Многие поляки — да и не только поляки — уже в ту пору справедливо считали Мицкевича великим поэтом. Но он был эмигрант, к нему ходили в гости, с ним пили чай в разных домах, иногда и сплетничали о нем, как обо. всех других. Того культа, который после смерти великого писателя он может внушать никогда не видавшим его людям, вокруг Мицкевича быть не могло. Случалось и так, что его осыпали насмешками и даже грубой бранью. Он сам тоже не был в восторге от эмиграции. «Зарубежные газеты называют меня изменником… У нас те же глупости продолжаются, и ссор всё больше. Это стало хроническим явлением. Часто говорят о широкой амнистии. Думаю, что значительной части наименее скомпрометированных людей будет разрешено вернуться. Многие были бы почти готовы уехать в ад, лишь бы только вырваться из эмиграции… Французы вынуждены меня защищать от моих соотечественников, которые называют меня еретиком (благочестивые люди!), а также москалем», — говорил он в своих письмах.

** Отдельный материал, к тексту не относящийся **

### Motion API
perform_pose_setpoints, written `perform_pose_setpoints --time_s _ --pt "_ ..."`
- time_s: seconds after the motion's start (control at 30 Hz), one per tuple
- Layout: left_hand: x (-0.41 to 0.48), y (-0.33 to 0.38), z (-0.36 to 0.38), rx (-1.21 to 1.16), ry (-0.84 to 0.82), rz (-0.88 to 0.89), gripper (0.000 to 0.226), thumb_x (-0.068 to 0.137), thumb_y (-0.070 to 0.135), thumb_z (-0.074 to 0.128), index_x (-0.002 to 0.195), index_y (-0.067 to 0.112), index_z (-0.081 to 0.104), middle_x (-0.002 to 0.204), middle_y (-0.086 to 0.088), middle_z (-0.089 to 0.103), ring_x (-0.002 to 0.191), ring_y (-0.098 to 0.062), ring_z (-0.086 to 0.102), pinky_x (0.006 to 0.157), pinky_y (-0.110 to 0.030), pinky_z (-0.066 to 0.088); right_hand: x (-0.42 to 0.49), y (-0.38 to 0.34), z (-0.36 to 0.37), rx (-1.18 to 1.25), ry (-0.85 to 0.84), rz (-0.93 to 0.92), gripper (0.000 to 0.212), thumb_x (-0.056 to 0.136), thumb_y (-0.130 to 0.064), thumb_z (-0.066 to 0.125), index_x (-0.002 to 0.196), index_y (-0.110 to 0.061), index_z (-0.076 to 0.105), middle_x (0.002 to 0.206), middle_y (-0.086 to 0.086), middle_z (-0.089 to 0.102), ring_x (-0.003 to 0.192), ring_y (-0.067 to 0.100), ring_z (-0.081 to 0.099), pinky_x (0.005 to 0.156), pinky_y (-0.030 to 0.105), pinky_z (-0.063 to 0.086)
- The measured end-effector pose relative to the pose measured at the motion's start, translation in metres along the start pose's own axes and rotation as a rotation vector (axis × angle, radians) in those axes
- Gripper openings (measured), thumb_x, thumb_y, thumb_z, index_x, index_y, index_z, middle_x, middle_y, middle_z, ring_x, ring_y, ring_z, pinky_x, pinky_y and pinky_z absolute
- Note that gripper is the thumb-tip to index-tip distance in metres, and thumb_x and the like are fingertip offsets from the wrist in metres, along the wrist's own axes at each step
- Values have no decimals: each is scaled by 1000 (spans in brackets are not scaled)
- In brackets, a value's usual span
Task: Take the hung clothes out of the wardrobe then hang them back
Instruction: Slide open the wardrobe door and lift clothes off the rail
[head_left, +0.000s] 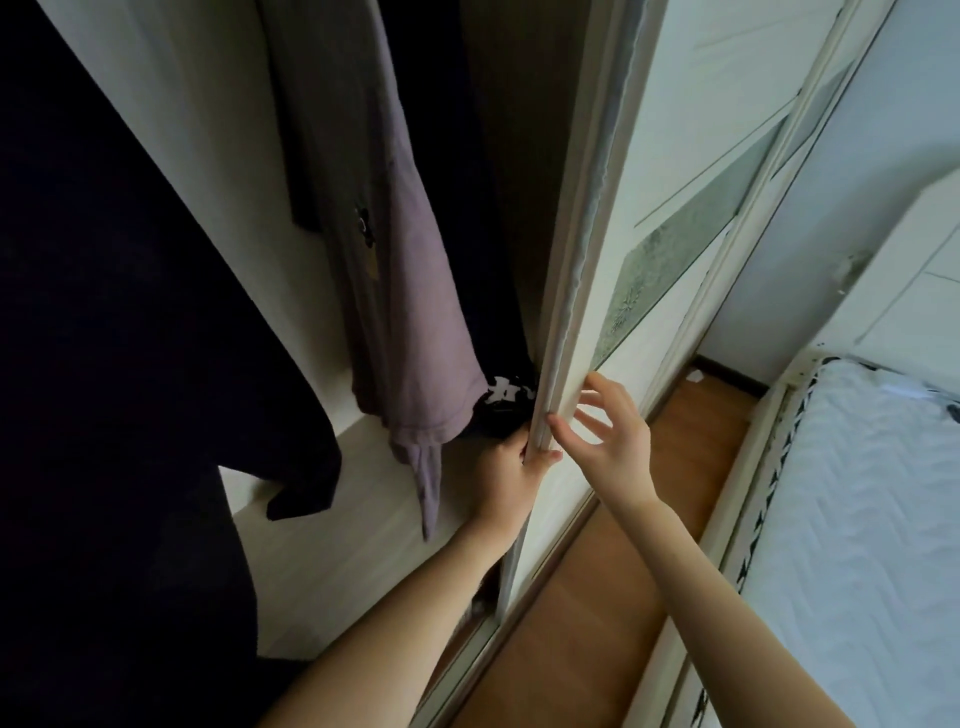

Виер давно знал, что в эмиграции, которую он всё- таки любил, все друг друга ненавидят и друг над другом издеваются. Поэтому он ни малейшего значения сплетням не придавал. Тотчас после его приезда в Париж общие знакомые предложили ему познакомить его с Мицкевичем. Он отказался: вдруг при знакомстве разочаруется? Но, как влюбленный, ездил к дому поэта с Батиньоль и долго гулял по бульвару в надежде его увидеть. По случайности же увидел его в первый раз, совершенно неожиданно, в двух шагах от себя, в дешевеньком ресторане около польской библиотеки. Мицкевич что-то читал. К нему подошел лакей, поэт оторвался от книги, и Виеру показалось, будто в глазах у него было «неземное выражение». Заказал он бифштекс, прибавил что-то вроде «bien cuit, s'il vous plait»[40]. Виер был в восторге: он слышал голос автора «Дедов».